The expected output is the data below, character for character, without its pictures.

================

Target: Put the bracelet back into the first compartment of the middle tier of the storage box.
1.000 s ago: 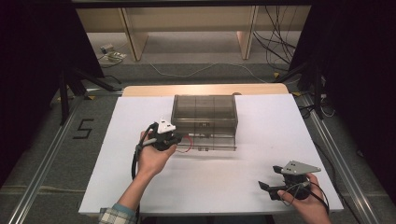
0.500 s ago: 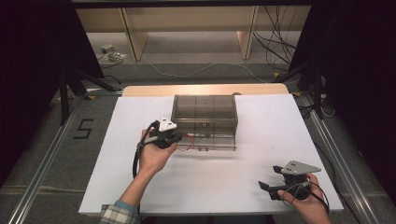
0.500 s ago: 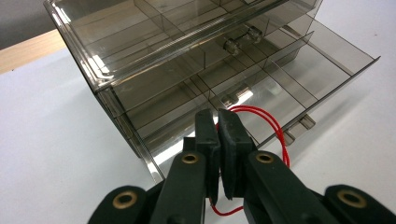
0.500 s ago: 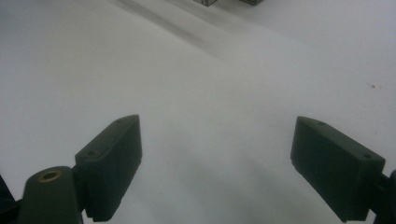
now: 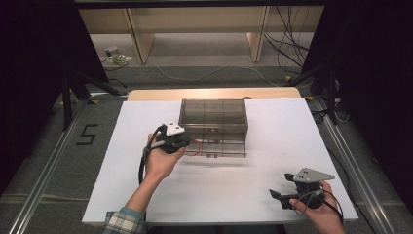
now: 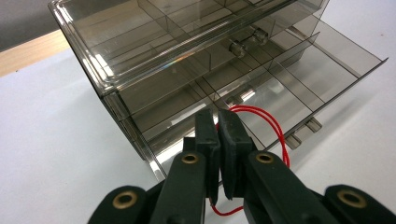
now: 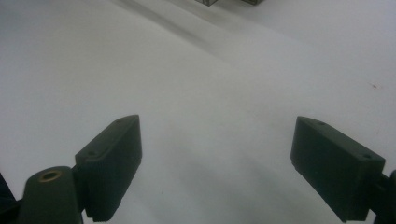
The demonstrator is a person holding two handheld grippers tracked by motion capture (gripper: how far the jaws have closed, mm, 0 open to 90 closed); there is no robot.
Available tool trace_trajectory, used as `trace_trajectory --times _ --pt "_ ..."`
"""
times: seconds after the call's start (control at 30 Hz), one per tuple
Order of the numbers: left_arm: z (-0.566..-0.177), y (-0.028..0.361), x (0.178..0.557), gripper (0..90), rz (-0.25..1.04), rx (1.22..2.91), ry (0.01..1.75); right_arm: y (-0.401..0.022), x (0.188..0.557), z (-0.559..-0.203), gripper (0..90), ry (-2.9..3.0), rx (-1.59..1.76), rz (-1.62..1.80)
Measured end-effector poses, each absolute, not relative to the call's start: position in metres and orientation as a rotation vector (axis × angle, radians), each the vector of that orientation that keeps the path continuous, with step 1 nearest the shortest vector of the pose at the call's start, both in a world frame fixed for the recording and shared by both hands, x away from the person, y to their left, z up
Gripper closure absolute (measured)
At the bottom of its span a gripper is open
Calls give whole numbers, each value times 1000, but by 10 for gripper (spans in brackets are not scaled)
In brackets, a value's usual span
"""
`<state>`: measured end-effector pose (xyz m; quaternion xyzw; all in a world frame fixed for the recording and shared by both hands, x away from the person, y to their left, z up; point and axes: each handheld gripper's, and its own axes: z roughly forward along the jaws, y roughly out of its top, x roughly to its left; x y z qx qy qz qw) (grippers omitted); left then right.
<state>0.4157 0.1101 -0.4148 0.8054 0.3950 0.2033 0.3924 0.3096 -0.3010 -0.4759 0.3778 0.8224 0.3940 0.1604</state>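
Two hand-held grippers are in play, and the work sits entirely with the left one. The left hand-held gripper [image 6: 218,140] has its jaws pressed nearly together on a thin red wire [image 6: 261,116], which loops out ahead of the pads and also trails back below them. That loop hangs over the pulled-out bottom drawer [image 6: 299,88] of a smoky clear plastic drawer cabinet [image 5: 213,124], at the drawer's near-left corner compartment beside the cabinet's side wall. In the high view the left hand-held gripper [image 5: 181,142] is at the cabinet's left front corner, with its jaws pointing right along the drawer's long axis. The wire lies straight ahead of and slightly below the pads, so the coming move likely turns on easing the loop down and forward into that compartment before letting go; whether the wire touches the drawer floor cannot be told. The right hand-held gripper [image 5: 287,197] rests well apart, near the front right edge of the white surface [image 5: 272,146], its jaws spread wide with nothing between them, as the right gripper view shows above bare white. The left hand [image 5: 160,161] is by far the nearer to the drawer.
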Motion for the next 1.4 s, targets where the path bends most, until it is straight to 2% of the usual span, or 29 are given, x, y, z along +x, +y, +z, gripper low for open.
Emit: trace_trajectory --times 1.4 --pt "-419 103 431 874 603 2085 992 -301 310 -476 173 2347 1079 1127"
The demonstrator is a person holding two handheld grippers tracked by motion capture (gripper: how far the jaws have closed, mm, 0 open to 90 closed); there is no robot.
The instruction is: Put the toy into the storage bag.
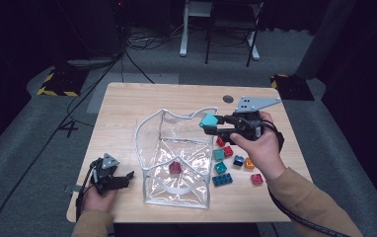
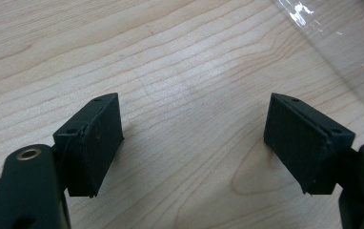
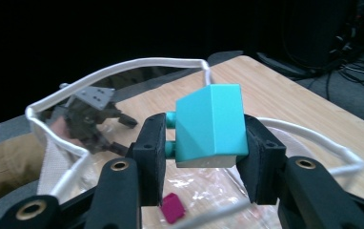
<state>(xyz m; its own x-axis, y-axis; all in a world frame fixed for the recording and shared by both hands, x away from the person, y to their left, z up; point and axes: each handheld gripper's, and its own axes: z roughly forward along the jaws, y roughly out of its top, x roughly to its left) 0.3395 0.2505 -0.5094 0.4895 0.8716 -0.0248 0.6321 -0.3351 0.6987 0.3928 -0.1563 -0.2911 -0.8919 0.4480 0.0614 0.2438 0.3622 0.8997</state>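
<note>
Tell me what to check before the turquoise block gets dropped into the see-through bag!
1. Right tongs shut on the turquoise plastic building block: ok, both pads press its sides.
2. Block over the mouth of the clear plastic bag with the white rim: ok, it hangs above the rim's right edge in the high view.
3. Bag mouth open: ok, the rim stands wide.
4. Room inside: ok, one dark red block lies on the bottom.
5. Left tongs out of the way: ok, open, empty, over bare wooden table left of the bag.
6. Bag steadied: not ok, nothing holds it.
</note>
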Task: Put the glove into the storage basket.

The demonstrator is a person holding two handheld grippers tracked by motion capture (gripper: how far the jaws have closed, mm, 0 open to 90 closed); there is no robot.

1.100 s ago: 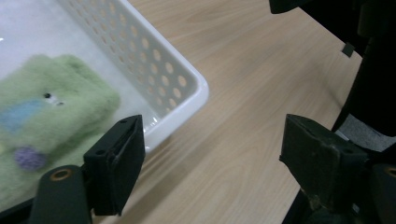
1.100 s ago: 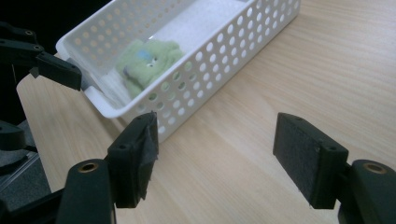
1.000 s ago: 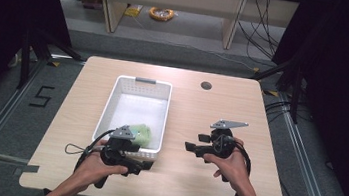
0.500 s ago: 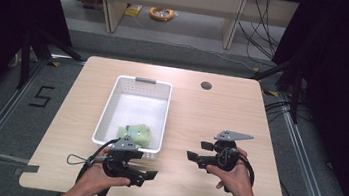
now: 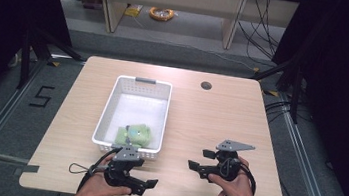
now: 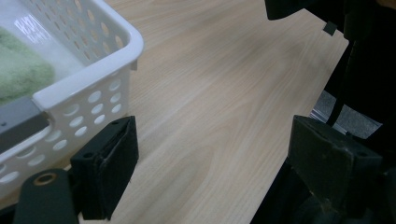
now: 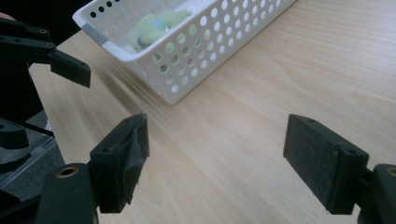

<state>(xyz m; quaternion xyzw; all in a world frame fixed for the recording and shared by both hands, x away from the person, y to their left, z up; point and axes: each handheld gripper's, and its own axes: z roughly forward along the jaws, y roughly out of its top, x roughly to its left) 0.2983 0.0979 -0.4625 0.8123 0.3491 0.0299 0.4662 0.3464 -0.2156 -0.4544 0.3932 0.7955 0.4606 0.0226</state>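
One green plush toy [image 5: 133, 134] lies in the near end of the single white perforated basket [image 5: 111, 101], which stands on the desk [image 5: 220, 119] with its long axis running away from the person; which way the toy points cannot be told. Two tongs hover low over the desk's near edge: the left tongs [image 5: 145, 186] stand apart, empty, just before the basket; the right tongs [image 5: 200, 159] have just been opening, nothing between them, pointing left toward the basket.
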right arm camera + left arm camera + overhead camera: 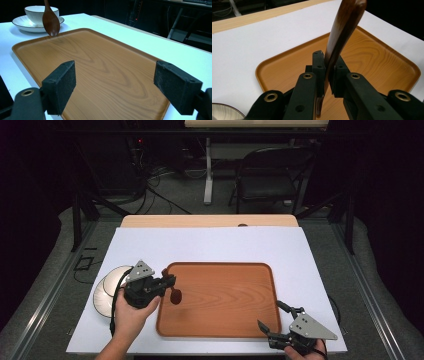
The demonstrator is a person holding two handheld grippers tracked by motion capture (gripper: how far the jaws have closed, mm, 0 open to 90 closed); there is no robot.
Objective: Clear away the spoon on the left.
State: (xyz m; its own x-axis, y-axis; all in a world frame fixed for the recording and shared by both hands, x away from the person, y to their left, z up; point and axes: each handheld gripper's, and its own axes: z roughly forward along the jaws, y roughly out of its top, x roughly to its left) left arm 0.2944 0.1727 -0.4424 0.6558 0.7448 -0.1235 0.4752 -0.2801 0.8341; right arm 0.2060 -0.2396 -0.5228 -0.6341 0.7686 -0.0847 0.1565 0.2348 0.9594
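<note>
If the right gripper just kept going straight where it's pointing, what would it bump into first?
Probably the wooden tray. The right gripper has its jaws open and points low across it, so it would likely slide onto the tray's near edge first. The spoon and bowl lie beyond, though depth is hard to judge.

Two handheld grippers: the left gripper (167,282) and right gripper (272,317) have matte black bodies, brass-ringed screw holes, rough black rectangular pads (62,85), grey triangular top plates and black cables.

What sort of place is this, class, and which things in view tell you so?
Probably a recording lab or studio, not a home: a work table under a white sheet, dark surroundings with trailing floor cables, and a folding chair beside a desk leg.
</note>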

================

* **Output**
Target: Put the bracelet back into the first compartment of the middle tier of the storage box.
1.000 s ago: 
0.500 s ago: 
0.500 s ago: 
0.500 s ago: 
now: 
now: 
now: 
The demonstrator is a person holding two handheld grippers tracked by motion capture (gripper: how far the jaws have closed, mm, 0 open to 90 closed); there is no robot.
Available tool trace_trajectory, used as `trace_trajectory --times _ --pt "_ ..."`
"""
times: seconds after the call's start (control at 30 Hz), one per tuple
Order of the numbers: left_arm: z (-0.566..-0.177), y (-0.028..0.361), x (0.178..0.557), gripper (0..90), rz (-0.25..1.04), rx (1.22..2.91), ry (0.01..1.75); right_arm: y (-0.401..0.022), x (0.188..0.557), z (-0.559..-0.203), gripper (0..90), ry (-2.9..3.0), rx (-1.59..1.76), rz (-1.62..1.80)
Measured end-effector poses, each absolute, not relative to the call's start: position in metres and orientation as a rotation vector (axis × angle, radians), each the vector of that orientation that keeps the path continuous, with step 1 nearest the shortest vector of the pose at the call's start, both in a world frame fixed for the recording and shared by both hands, x away from the person, y to their left, z up
Gripper closure absolute (measured)
At the bottom of its span a gripper is open
Calls give whole numbers, each value times 1000, but by 10 for gripper (spans in brackets are not scaled)
In brackets, a value's usual span
"""
`<state>`: measured end-effector pose (xyz m; quaternion xyzw; all in a world frame fixed for the recording and shared by both hands, x away from the person, y to their left, z up; point and axes: each handheld gripper's, and its own axes: z roughly forward along the jaws, y roughly out of its top, x roughly to its left; x y z qx qy qz qw) (grippers omitted); left then right.
<state>0.4157 0.1101 -0.4148 0.8054 0.3950 0.2033 0.3924 0.3096 -0.3010 -0.4759 0.3778 0.8224 0.3940 0.1604</state>
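Two hand-held grippers are in play, and the work sits entirely with the left one. The left hand-held gripper [image 6: 218,140] has its jaws pressed nearly together on a thin red wire [image 6: 261,116], which loops out ahead of the pads and also trails back below them. That loop hangs over the pulled-out bottom drawer [image 6: 299,88] of a smoky clear plastic drawer cabinet [image 5: 213,124], at the drawer's near-left corner compartment beside the cabinet's side wall. In the high view the left hand-held gripper [image 5: 181,142] is at the cabinet's left front corner, with its jaws pointing right along the drawer's long axis. The wire lies straight ahead of and slightly below the pads, so the coming move likely turns on easing the loop down and forward into that compartment before letting go; whether the wire touches the drawer floor cannot be told. The right hand-held gripper [image 5: 287,197] rests well apart, near the front right edge of the white surface [image 5: 272,146], its jaws spread wide with nothing between them, as the right gripper view shows above bare white. The left hand [image 5: 160,161] is by far the nearer to the drawer.
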Motion for the next 1.4 s, targets where the path bends most, until it is straight to 2% of the usual span, or 29 are given, x, y, z along +x, +y, +z, gripper low for open.
Emit: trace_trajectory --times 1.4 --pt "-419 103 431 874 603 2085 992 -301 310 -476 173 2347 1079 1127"
The demonstrator is a person holding two handheld grippers tracked by motion capture (gripper: how far the jaws have closed, mm, 0 open to 90 closed); there is no robot.
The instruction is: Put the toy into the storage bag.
<state>(xyz m; its own x-axis, y-axis; all in a world frame fixed for the recording and shared by both hands, x away from the person, y to their left, z up; point and axes: each handheld gripper's, and its own axes: z roughly forward along the jaws, y roughly out of its top, x roughly to its left) 0.3395 0.2505 -0.5094 0.4895 0.8716 -0.0248 0.6321 -0.3351 0.6987 0.3928 -0.1563 -0.2911 -0.8919 0.4480 0.0614 0.2438 0.3622 0.8997</state>
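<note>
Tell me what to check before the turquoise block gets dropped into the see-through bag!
1. Right tongs shut on the turquoise plastic building block: ok, both pads press its sides.
2. Block over the mouth of the clear plastic bag with the white rim: ok, it hangs above the rim's right edge in the high view.
3. Bag mouth open: ok, the rim stands wide.
4. Room inside: ok, one dark red block lies on the bottom.
5. Left tongs out of the way: ok, open, empty, over bare wooden table left of the bag.
6. Bag steadied: not ok, nothing holds it.
</note>
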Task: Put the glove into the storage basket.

The demonstrator is a person holding two handheld grippers tracked by motion capture (gripper: how far the jaws have closed, mm, 0 open to 90 closed); there is no robot.

1.100 s ago: 
1.100 s ago: 
1.000 s ago: 
0.500 s ago: 
now: 
now: 
now: 

<state>(xyz m; quaternion xyzw; all in a world frame fixed for the recording and shared by both hands, x away from the person, y to their left, z up; point and axes: each handheld gripper's, and its own axes: z roughly forward along the jaws, y roughly out of its top, x roughly to its left) 0.2983 0.0979 -0.4625 0.8123 0.3491 0.0299 0.4662 0.3464 -0.2156 -0.4544 0.3932 0.7955 0.4606 0.0226</state>
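One green plush toy [image 5: 133, 134] lies in the near end of the single white perforated basket [image 5: 111, 101], which stands on the desk [image 5: 220, 119] with its long axis running away from the person; which way the toy points cannot be told. Two tongs hover low over the desk's near edge: the left tongs [image 5: 145, 186] stand apart, empty, just before the basket; the right tongs [image 5: 200, 159] have just been opening, nothing between them, pointing left toward the basket.
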right arm camera + left arm camera + overhead camera: 
The demonstrator is a person holding two handheld grippers tracked by motion capture (gripper: how far the jaws have closed, mm, 0 open to 90 closed); there is no robot.
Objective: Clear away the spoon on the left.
State: (xyz m; its own x-axis, y-axis; all in a world frame fixed for the recording and shared by both hands, x away from the person, y to their left, z up; point and axes: each handheld gripper's, and its own axes: z roughly forward along the jaws, y roughly out of its top, x roughly to its left) left arm 0.2944 0.1727 -0.4424 0.6558 0.7448 -0.1235 0.4752 -0.2801 0.8341; right arm 0.2060 -0.2396 -0.5228 -0.6341 0.7686 -0.0847 0.1565 0.2348 0.9594
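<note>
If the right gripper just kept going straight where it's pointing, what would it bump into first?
Probably the wooden tray. The right gripper has its jaws open and points low across it, so it would likely slide onto the tray's near edge first. The spoon and bowl lie beyond, though depth is hard to judge.

Two handheld grippers: the left gripper (167,282) and right gripper (272,317) have matte black bodies, brass-ringed screw holes, rough black rectangular pads (62,85), grey triangular top plates and black cables.

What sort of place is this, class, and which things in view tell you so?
Probably a recording lab or studio, not a home: a work table under a white sheet, dark surroundings with trailing floor cables, and a folding chair beside a desk leg.
</note>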

Work on the exercise is complete.